• _PROBLEM DETAILS_: Copy all lines containing the string "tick" from the records below.

• _ENTRIES SUPPLIED_:
((
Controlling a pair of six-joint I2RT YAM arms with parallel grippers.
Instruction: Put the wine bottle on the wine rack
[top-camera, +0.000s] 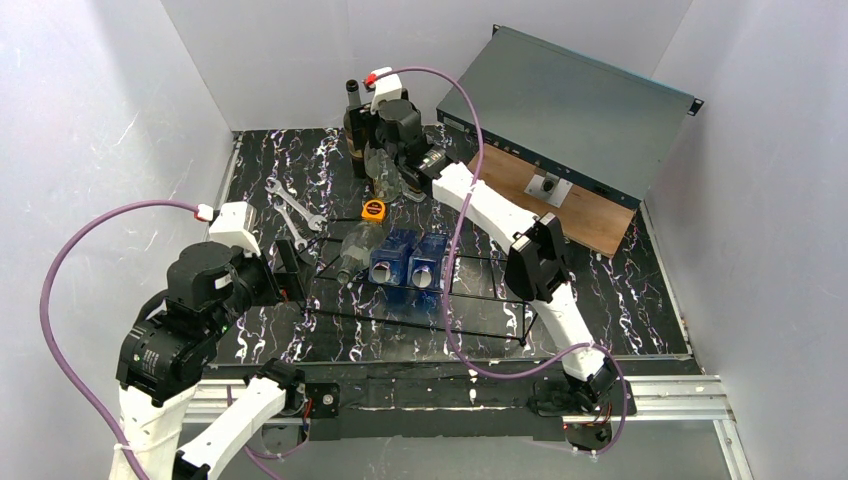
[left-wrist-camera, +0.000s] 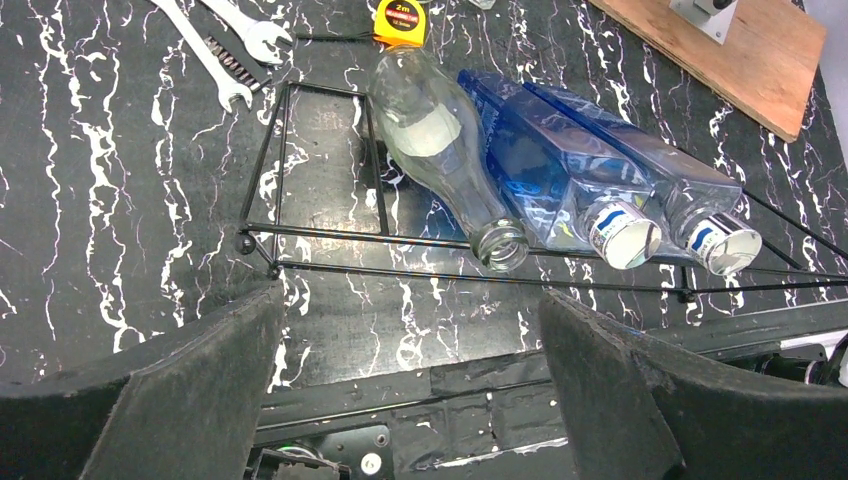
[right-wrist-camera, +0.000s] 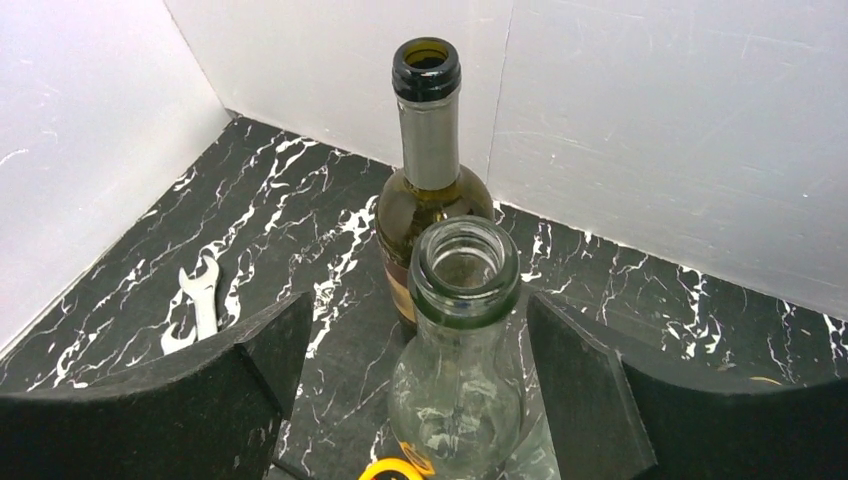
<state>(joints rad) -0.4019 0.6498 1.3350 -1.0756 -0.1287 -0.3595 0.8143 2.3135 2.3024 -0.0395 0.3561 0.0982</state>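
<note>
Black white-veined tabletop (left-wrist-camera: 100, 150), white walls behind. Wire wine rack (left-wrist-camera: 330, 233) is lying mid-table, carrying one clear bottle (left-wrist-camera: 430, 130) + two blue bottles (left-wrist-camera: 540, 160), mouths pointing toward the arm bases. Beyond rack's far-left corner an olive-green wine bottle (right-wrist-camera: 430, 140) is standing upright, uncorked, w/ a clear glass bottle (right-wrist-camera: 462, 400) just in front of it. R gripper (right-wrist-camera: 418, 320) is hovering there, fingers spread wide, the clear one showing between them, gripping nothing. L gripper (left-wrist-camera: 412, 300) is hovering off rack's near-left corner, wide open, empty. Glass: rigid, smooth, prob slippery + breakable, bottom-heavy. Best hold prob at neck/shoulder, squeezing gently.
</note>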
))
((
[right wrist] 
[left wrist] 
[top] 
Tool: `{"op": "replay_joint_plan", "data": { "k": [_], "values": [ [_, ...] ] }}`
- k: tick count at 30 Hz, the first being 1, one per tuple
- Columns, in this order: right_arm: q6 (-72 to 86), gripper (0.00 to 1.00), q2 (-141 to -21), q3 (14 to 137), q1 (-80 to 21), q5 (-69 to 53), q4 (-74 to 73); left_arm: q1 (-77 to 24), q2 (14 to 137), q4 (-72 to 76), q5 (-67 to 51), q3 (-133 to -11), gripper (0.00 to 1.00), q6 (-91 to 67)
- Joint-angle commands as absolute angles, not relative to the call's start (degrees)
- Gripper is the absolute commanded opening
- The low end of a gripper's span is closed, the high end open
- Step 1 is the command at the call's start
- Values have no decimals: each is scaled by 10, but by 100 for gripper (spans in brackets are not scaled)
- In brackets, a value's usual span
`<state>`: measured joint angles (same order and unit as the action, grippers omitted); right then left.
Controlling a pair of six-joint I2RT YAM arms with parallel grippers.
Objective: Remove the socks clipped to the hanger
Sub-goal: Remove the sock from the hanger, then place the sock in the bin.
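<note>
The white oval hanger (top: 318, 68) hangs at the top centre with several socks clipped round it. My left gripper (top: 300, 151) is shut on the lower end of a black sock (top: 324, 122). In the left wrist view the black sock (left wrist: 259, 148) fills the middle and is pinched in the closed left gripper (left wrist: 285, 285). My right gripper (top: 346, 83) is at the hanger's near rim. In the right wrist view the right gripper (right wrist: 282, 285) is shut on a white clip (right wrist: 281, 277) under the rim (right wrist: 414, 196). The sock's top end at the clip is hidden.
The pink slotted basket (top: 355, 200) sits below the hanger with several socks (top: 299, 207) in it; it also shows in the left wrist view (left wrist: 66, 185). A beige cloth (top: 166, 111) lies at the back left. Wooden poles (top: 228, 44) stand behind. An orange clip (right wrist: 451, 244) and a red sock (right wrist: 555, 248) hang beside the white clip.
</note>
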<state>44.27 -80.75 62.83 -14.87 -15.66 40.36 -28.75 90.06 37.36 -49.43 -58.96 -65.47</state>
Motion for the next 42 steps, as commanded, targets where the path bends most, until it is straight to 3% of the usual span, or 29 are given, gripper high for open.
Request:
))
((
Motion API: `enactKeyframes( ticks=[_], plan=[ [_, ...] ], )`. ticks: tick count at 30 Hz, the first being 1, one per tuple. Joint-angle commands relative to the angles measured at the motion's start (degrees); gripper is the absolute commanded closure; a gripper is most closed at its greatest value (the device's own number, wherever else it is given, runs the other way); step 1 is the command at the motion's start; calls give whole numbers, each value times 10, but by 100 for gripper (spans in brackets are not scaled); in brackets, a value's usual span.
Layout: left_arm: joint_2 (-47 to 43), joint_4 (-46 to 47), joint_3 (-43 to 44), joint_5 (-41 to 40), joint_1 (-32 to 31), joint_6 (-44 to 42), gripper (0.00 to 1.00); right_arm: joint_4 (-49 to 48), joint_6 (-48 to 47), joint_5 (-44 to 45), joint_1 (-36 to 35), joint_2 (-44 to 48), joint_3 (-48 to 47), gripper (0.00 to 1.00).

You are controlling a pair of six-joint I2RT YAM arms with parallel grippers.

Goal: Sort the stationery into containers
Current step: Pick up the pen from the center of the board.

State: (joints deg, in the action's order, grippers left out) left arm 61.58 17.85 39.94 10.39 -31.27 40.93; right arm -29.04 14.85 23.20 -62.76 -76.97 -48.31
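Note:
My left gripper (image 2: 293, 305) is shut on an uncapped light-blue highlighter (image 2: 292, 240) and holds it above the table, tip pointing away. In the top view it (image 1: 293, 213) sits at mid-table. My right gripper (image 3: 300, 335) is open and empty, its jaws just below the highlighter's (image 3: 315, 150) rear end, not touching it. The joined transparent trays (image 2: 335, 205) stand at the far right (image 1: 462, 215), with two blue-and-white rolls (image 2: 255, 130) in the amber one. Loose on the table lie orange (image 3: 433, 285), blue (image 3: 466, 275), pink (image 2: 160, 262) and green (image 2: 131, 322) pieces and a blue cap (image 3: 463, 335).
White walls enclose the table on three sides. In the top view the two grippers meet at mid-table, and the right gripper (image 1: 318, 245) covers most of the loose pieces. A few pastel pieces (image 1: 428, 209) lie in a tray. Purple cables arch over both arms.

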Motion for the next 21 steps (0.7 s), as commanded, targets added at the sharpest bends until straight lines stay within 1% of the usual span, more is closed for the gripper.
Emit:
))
• _TASK OUTPUT_:
- k: tick count at 30 Hz, the first being 1, one per tuple
Motion API: `enactKeyframes( ticks=[_], plan=[ [_, ...] ], )`. ticks: tick count at 30 Hz, the first being 1, one per tuple. Joint-angle commands relative to the angles measured at the motion's start (degrees); gripper is the absolute commanded closure; a gripper is most closed at its greatest value (the device's own number, wherever else it is given, runs the other way); step 1 is the command at the motion's start; calls give whole numbers, each value times 10, but by 100 for gripper (spans in brackets are not scaled); in brackets, a value's usual span.

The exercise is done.